It seemed fitting this year to sign up for plastic free July even though I knew that the month would be anything but plastic free due to my need to keep on churning out the samples for clients. But it is fitting because lots of my clients are now actively looking for ways to reduce waste and offer recyclable packaging options,  some because they’ve seen David Attenborough’s ‘Blue Planet’ and others because of the ABC  series ‘war on waste’.  Then there are the clients that have always been ‘green’ but are only now seeing that their target market and packaging suppliers are starting to catch up with them – it’s all very well-being ahead of the curve until your curve leaves you with products that nobody can afford and/or with packaging that is almost wholly impractical/ unsafe (glass in the shower anyone…). It finally seems to me that the heavens are starting to align for the cosmetic industry.  Starting being the operative word.

reuse bags

So I thought I’d write this blog post by focusing on myself as a consumer of stuff, cosmetic stuff included,  so that we might together walk through what ‘Plastic Free July’ is feeling like for me, the average human who likes being clean.  Here is what I’ve done.

Plastic, Plastic Everywhere.

Hand Cream, Lip Balm, Face Cream, Toothpaste, Razors, Shampoo, Conditioner,  Liquid Soap (mainly for hand washing apre’s the lavatory), foundation, powder, mascara, deodorant…..

For a cosmetic chemist I’m not actually a heavy product user and I can often reduce that list down a few and just do the one cream for everywhere that needs moisturising, shampoo for everything that needs washing and a dab of foundation when I can be arsed plus sunscreen for where the foundation doesn’t reach. Oh and deodorant, I do need deodorant to make me feel fresher even though July is a cold month here in Oz so we can get away with less than we would in summer and it’s easier to hide the aroma of the arm pit under several merino wool layers 🙂

So not many products but according to my bathroom bin I’m still throwing out too much plastic each month so let’s get busy trying to reduce that.

In the run-up to plastic free July I made myself some shampoo balls out of powdered synthetic detergent and some other stuff.  I also mastered conditioner balls which, it turned out, were much harder to get right and hard especially given that the cationic ingredients needed to condition the hair can’t be used at high levels thanks to their irritancy potential so we are left playing with an awful lot of Cetearyl Alcohol or equivalent which sets to a sort-of inflexible flake.  Not ideal but anyway, I managed it. For me, shampoo and conditioner were/ are my biggest use items as I wash and condition my hair daily as do my two long-haired kids and my husband (who has hardly any hair on his head but makes up for it on his chest and still likes the bubbles).   While I have managed to cut back on the need for packaging with both of these products by making them solid it wasn’t strictly necessary for me as I can make my own products and therefore can pack the liquid into whatever I want AND wash and re-use it if needed.  So it turns out that solid shampoo and conditioner balls are mainly great for travelling (less space) and for purchasing when you can’t make your own but if the idea of changing from a liquid to a solid freaks you out you can always make your own liquid shampoo and still avoid the consumer-sized plastic bottles.  On this subject I do understand that lots of people get by mighty fine with shampoo bars made via saponification, I just haven’t mastered that for me yet but those bars are the ultimate in low-impact cleansing as we will start to appreciate here in my little aside…

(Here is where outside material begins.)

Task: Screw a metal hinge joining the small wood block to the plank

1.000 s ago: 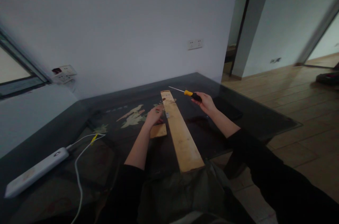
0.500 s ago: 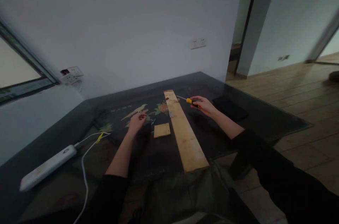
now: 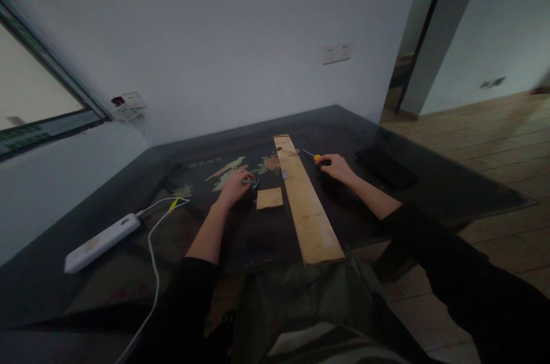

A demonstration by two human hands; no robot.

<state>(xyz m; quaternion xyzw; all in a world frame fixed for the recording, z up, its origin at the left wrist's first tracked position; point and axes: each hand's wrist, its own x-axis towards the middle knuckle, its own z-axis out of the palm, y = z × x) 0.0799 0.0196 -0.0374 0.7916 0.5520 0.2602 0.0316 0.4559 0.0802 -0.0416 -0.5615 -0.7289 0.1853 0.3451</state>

An aside – Plastic, plastic, plastic – the Babushka doll effect.

At the surfactant factory surfactant is made. That surfactant can be liquid or solid.

Liquid surfactant is usually delivered to the product manufacturer in one of three ways:

  • Bulk – in a special truck that offloads into the factory tanks, often in 20,000 litre lots at a time.  L’Oreal and other big brands would typically take their deliveries this way.  Very low packaging waste. Some factories are set to handle quite concentrated surfactant liquids (70-100% active depending on type) while others require more dilute mixes (20-50%).  The environmental impact here, outside of the manufacturing of the surfactant is the trucking costs with the more concentrated surfactant being more economical to ship than the more dilute one.  But then one has to consider factory handling costs. More concentrated surfactant is usually thicker and might take more power to pump around the factory so there is a pay off between shipping costs and CO2 emissions and factory pumping and handling costs and energy use.
  • 1000 litre intermediate bulk tanks – these are usually square heavy-duty plastic containers that are protected by a metal cage and can be stacked and moved around by a forklift truck. These are typically re-used after washing out and many supply chain companies offer a container deposit and re-fund scheme to encourage the recycling of containers. This has been very popular in the EU for a long time thanks to legislation and penalties around single-use packaging items in manufacturing but may not be enforced as widely elsewhere.  Old containers can sometimes be purchased for re-purposing by the general public too so these are quite economical and strong.  A wide variety of chemicals are stored like this.
  • Drums – 150-200 litre drums is quite typical.  These are nearly always metal and nearly always get re-cycled (re-worked) rather than cleaned and re-used but as the metal is recyclable any number of times these can be a good option for brands looking for smaller amounts of ingredients.  Drums are often shrink, wrapped to a pallet and shipped in lots of 4-6 drums depending on their size.
  • Bags – Powdered surfactant including soap noodles,  soap nut powder,  SYNDET soap powder and others are usually supplied in re-enforced paper sacks rather like bread sacks.  These are typically stacked on pallet loads and shipped in something like 1mt pallet quantities of which clients can buy individual bags or the whole pallet.  The pallet lot is usually shrink wrapped before shipping to protect it from dampness and from splitting.
  • Re-Packed.  So all of the above options can arrive to an ingredient re-packer and then be re-packed.  Depending on the size of business the re-packer deals with items may be packed into glass, plastic or paper and shipped in relatively large or small sizes.  The smaller the size the manufacturer buys, the bigger the packaging impact and vice versa but at this end of the scale one has to be mindful of waste and shelf-life.  Is it better to buy little and often and never lose material due to stock expiry or to save packaging, buy in bulk then have to throw half of the material away when it doesn’t get used in time?  Small packs also increase their CO2 footprint via transportation costs and general wastage as there is always product loss when transferring from packaging to manufacturing vessel.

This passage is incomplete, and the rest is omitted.